Les premiers se réclament dès lors ouvertement du trotskisme, certains se ralliant aux thèses de la Quatrième Internationale, faisant leurs les critiques de Trotski à l’encontre de Staline et par là même de l’attitude du PCF quant à l’Union Soviétique.
Les seconds, affirmant un intérêt croissant pour le modèle chinois, s’y affilient en se réclamant du marxisme-léninisme, s’opposant au « révisionnisme » du « Parti “communiste” Français », à la suite de ses dissidents prochinois. Ce dernier courant, rassemblé autour de la branche Philosophie du cercle Lettres de l’UEC, initialement orchestré par des élèves de l’ENS Ulm rassemblés sous l’enseignement de Louis Althusser, constitue à son exclusion de l’UEC une nouvelle organisation, l’UJCml.
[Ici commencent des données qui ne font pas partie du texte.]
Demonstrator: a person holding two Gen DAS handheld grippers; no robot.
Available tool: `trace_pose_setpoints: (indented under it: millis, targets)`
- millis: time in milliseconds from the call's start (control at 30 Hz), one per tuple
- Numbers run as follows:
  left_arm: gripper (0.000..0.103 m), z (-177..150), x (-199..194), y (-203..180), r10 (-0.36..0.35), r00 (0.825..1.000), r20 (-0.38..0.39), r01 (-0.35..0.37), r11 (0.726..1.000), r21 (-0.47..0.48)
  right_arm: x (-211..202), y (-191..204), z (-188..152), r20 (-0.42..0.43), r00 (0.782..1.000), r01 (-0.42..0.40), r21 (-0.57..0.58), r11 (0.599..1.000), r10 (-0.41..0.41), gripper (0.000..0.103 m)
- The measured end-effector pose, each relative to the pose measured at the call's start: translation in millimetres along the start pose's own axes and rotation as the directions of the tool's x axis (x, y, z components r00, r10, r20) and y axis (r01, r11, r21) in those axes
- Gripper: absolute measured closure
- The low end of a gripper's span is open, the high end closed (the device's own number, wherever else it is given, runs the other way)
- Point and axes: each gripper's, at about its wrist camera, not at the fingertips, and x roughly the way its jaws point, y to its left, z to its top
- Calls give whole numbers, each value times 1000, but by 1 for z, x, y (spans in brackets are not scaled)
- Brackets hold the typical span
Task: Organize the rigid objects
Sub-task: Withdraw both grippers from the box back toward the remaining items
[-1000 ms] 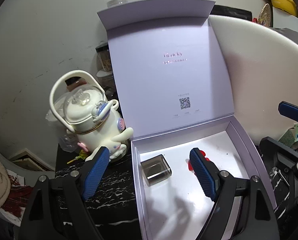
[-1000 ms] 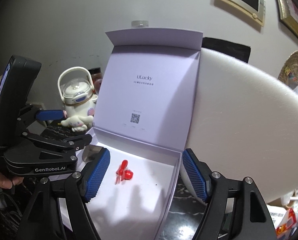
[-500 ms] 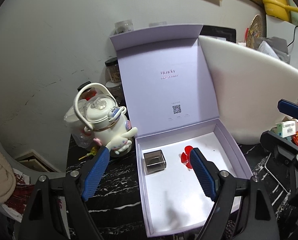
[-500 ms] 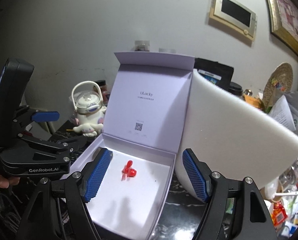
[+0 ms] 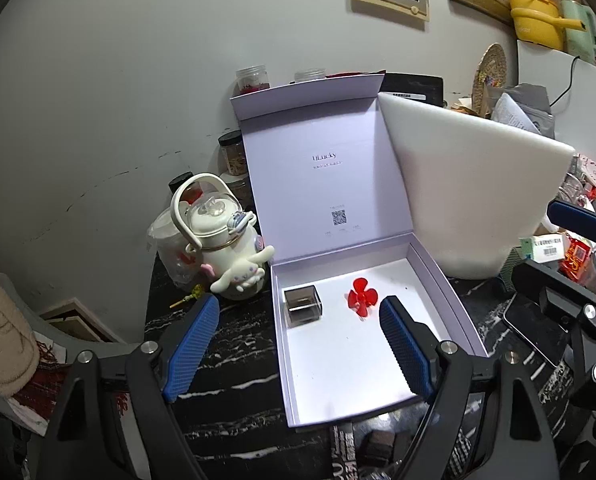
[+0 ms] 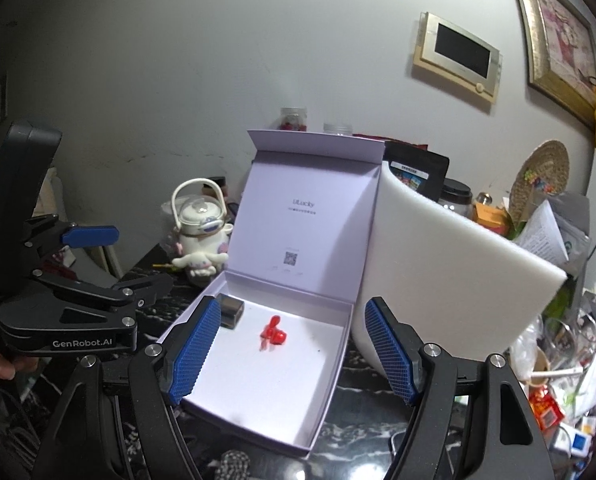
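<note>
An open lilac gift box point(image 5: 453, 296) point(image 6: 329, 364) lies on the black marble table with its lid standing up. Inside it sit a dark clear cube point(image 5: 302, 305) point(image 6: 230, 309) at the back left and a small red propeller point(image 5: 362, 297) point(image 6: 273, 331) in the middle. My left gripper point(image 5: 299, 346) is open and empty, held back above the box's near half. My right gripper point(image 6: 292, 354) is open and empty, also pulled back over the box front.
A white character kettle point(image 5: 222, 240) point(image 6: 202, 236) stands left of the box. A large white foam slab point(image 5: 469, 196) point(image 6: 449, 280) leans at its right. Jars stand behind the box, clutter point(image 6: 557, 380) lies at the right, and dark cubes point(image 5: 381, 442) lie near the front edge.
Both grippers have drawn back and up from the box, so it looks smaller and more of the wall shows. The cube and propeller have stayed in place.
</note>
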Motion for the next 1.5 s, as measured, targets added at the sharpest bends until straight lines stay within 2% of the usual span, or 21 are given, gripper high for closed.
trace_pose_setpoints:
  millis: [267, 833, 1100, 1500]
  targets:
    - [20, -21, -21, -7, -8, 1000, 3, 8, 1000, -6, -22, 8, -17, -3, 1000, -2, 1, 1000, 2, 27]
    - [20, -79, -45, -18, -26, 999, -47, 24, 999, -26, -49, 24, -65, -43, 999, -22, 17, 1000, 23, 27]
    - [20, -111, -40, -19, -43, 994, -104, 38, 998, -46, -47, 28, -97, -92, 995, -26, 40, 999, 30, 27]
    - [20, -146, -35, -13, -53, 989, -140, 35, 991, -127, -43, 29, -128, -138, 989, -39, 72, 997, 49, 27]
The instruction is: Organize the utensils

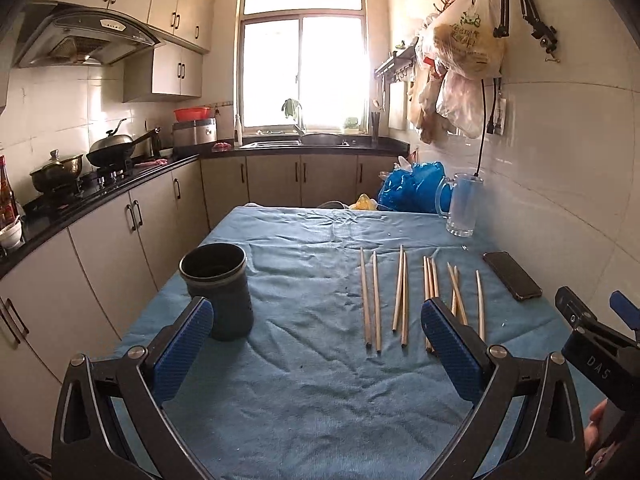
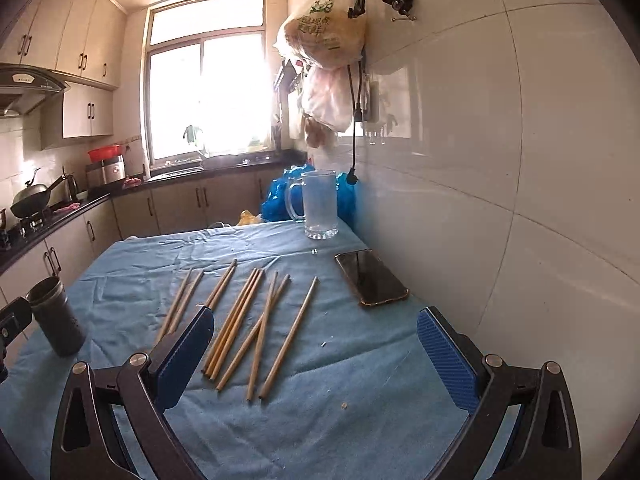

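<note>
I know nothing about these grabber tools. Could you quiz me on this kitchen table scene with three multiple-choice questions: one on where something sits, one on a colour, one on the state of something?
1. Where does the phone lie?
A. Inside the dark holder
B. On the cloth near the wall, right of the chopsticks
C. On the stove

2. What colour is the tablecloth?
A. Blue
B. Red
C. White

3. How do the jaws of the right gripper stand?
A. Shut on a chopstick
B. Shut on the mug
C. Open, holding nothing

Answers:
1. B: the phone rests flat between the chopsticks and the tiled wall.
2. A: the cloth is blue in both views.
3. C: the jaws are spread wide with only cloth and chopsticks beyond them; the left gripper is open likewise, and the dark holder stands upright, with no chopstick seen in it.
</note>
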`<state>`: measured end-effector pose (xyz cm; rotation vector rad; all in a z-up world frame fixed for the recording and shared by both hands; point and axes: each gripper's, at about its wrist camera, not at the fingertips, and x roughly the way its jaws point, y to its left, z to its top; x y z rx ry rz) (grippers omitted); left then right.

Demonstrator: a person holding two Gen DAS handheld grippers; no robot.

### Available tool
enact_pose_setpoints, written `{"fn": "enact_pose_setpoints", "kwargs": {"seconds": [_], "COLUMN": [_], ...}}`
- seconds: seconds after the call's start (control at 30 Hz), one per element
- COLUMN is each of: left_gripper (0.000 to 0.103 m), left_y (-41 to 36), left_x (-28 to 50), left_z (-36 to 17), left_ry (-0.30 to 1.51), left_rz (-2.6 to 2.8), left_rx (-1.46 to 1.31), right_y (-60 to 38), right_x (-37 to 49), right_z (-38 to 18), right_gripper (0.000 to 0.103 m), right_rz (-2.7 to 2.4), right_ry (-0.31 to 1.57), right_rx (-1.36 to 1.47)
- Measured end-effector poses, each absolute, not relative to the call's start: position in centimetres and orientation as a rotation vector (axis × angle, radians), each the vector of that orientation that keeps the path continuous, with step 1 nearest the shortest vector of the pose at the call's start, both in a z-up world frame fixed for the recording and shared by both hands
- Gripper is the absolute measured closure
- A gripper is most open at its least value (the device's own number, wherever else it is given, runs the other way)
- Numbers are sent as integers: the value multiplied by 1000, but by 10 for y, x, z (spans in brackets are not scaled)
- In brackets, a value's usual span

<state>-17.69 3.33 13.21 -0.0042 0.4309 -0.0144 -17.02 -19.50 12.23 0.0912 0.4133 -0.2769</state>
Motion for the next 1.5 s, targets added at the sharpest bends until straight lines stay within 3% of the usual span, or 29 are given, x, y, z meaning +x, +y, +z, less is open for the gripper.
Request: {"fn": "enact_pose_setpoints", "kwargs": {"seconds": [1.0,1.5], "left_gripper": [0,0], "left_y": [44,27], "left_x": [-198,-174], "left_z": [139,129], "left_ry": [423,491], "left_rz": [-7,3], "left_rx": [-21,35], "right_y": [-180,-187], "right_x": [-194,-178], "right_z": [131,110], "right_gripper": [0,0], "right_rz": [-304,-257], "right_ry": [310,371], "right_rx": [48,38]}}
L’UJCml créée en 1966, se donne pour programme lors de son premier congrès en février 1967 de « diriger la lutte des classes à l’université et dans la jeunesse », d’« être à la tête des luttes anti-impérialistes dans la jeunesse » et surtout de « [contribuer] à former des intellectuels révolutionnaires qui se lieront aux ouvriers et au peuple travailleur [en instituant] de nouvelles formes d’organisation qui rendront possible la réalisation de cette tâche ». Ce faisant, l’organisation souhaite assumer son rôle d’organisation étudiante, tout en affirmant sa volonté de recentrer ses actions et sa propagande vers les travailleurs. On trouve illustrées dans le dernier point les prémices de ce qui constituera plus tard une des caractéristiques du maoïsme spontanéiste, celle de la multiplication des organisations satellites, structures préalables à la constitution d’un parti. L’UJCml est ainsi à l’initiative de plusieurs organisations lui permettant d’élargir son influence au-delà du cercle de ses militants et sympathisants directs, dont les Cercles Servir le Peuple (SLP) mêlant sensibilité anti-impérialiste et centralité des luttes ouvrières et paysannes, regroupés autour de l’organe du même nom, sont une bonne illustration, « “Servir le peuple” peut et doit être actuellement le pivot de notre propagande et de notre recrutement […] le mouvement de soutien des étudiants aux ouvriers doit donc être un véritable mouvement de masse ».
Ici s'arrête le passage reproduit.